Может ли и хочет ли Путин создавать «путинизм», как де Голль создал «голлизм»? Его действия последнего года показывают, что он не видит на этом поле ни проблемы, ни ее решения. Он легко расстался с созданной под него «суверенно-демократической» идеологией, он столь же легко прощается сегодня с созданной под него же политической партией, которая находилась, мягко говоря, не в идеальном состоянии, но при нормальной политической работе могла превратиться во всамделишную парламентскую партию, исповедующую «путинский консерватизм». Власть с каким-то иррациональным азартом подрубает одно за другим все основания собственной легитимности.

Увы, так не может продолжаться бесконечно, и если «путинизм» как идеологию консервативной парламентской партии не создаст Путин, его рано или поздно создаст кто-нибудь другой.

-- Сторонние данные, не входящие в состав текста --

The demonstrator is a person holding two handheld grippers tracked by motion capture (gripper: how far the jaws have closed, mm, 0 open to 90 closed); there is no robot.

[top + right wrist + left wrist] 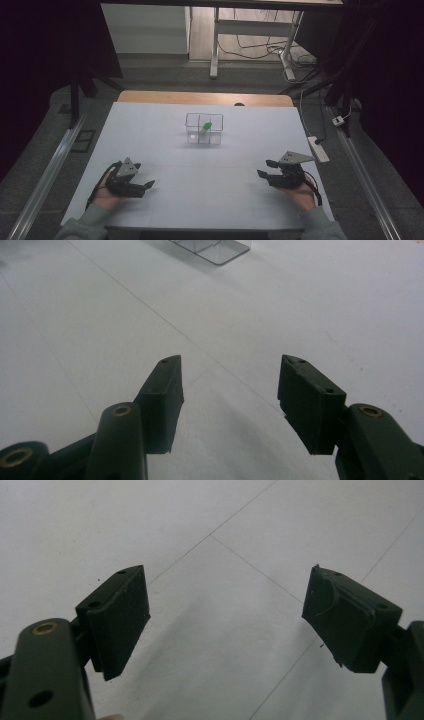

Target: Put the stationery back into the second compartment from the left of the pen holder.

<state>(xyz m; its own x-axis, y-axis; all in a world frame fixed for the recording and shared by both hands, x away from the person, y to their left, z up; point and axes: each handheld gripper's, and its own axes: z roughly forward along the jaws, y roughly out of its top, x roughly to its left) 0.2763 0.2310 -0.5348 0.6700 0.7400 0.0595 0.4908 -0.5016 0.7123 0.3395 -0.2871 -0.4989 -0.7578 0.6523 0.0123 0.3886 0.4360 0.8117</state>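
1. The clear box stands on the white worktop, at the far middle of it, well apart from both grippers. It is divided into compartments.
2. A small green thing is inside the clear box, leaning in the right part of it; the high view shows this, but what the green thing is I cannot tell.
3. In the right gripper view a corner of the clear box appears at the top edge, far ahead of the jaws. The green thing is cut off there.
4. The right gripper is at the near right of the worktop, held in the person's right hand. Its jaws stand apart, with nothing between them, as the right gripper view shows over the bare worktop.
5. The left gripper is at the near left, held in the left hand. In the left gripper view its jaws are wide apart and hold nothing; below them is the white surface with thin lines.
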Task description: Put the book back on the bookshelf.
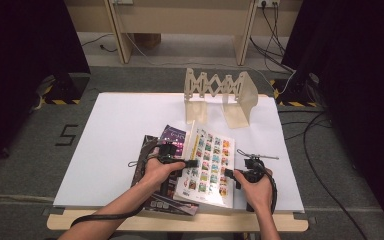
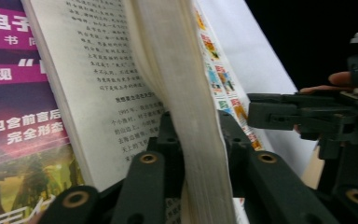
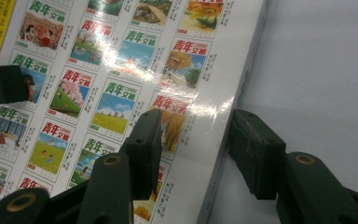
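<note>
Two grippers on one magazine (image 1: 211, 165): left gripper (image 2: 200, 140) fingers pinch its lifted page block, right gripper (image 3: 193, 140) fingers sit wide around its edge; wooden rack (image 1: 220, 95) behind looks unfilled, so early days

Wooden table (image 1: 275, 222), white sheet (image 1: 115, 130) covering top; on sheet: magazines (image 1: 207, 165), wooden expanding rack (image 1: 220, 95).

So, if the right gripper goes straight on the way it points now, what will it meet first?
Most likely the book with the small pictures on its cover. The right gripper has its open jaws on either side of the book's edge, one above the cover, one over the white sheet. Depth is hard to judge.
</note>
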The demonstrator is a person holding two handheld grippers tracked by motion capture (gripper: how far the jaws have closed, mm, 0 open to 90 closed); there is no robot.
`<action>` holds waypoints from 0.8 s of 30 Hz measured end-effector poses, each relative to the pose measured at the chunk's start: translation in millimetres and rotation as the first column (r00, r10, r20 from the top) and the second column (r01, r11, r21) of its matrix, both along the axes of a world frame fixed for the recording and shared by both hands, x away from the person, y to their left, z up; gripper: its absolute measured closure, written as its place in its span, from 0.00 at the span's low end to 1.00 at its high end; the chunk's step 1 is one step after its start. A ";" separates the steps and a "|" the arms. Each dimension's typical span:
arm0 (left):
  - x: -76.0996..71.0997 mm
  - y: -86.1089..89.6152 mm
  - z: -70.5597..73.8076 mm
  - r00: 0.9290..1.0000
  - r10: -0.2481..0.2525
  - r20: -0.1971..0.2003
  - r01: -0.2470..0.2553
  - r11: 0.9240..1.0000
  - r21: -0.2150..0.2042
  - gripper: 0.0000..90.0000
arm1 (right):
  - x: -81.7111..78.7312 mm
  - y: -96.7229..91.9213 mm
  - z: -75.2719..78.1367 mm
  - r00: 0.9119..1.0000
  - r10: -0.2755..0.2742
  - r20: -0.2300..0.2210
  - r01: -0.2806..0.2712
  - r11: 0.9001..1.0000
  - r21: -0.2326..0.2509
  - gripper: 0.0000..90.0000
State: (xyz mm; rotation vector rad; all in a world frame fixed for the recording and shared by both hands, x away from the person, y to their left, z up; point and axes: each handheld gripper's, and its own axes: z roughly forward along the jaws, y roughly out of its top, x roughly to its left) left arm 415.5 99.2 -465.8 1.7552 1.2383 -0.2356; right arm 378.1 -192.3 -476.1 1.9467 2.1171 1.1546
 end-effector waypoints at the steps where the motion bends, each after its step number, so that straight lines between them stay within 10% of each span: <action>1: -0.4 0.9 0.0 1.000 0.003 -0.002 -0.003 1.000 -0.009 0.85 | 0.9 -1.3 0.6 1.000 0.011 -0.008 -0.010 1.000 0.007 0.59; 10: -5.7 15.5 2.4 1.000 0.001 -0.005 -0.001 1.000 -0.010 0.87 | 26.3 -16.9 15.4 0.999 -0.036 0.031 0.034 0.997 0.064 0.52; 24: -15.6 32.6 -0.7 1.000 -0.009 -0.010 0.009 1.000 0.000 0.84 | 70.9 11.2 7.8 1.000 -0.020 0.002 0.020 0.996 0.083 0.51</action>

Хуже всего, если «путинизм» возникнет на развалинах суперпрезидентской республики в качестве окрашенной в реваншистские тона ностальгии по призраку государственного величия. И тогда вместо цивилизованного «голлизма» Пятой республики мы получим новый «бонапартизм» образца Второй империи. Именно об этом сейчас следует думать всем тем, кто видит выход в цивилизованных переговорах и проектирует будущее Конституционное собрание.